British foreign minister George Canning was concerned that in the event of a Spanish restoration in Latin America, his nation would lose the ability to trade there, which it had gained since the Spanish had been ousted. In 1823, he proposed to the American minister to Great Britain, Richard Rush, that their two nations issue a joint statement against the retaking of the former Spanish colonies by force. Rush asked for instructions from President James Monroe.
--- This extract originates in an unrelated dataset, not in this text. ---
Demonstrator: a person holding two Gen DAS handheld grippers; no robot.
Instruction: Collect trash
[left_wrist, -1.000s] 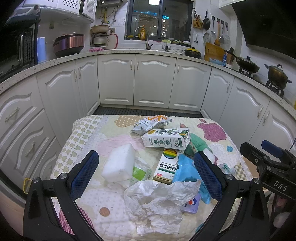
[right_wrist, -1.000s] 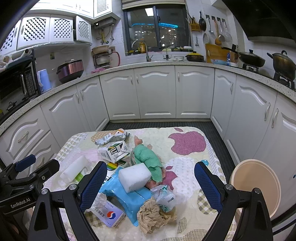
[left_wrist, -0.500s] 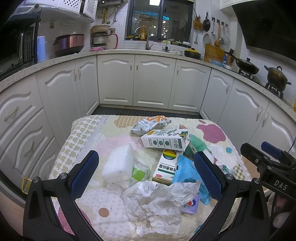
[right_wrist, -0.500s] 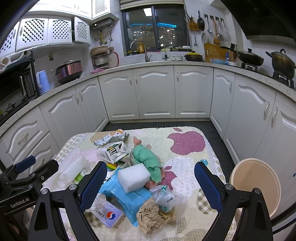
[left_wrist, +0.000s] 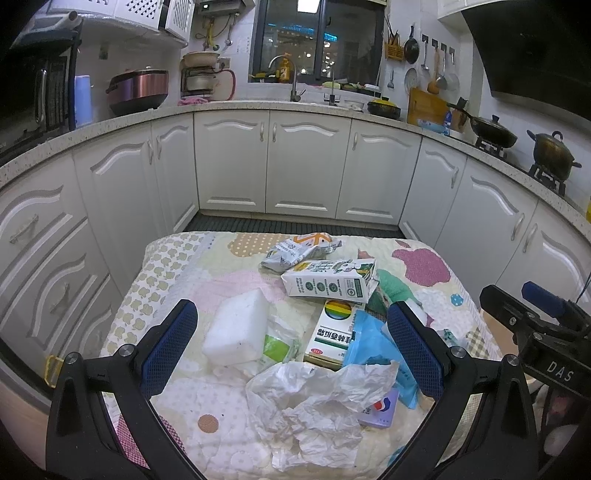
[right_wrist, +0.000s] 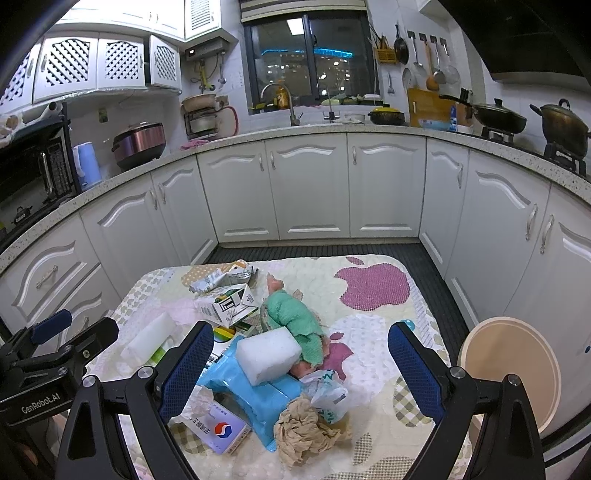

The President consulted with his predecessors, Thomas Jefferson and James Madison, who favored the joint statement, as an alliance with Britain would protect the United States. Nevertheless, Monroe's Secretary of State, future president John Quincy Adams, felt that if the United States was going to set forth its principles, it should speak for itself and not seem to be following the lead of Britain. Accordingly, Rush was instructed to decline the opportunity to enter into a joint statement, although he was to inform the British that the two nations agreed on most issues.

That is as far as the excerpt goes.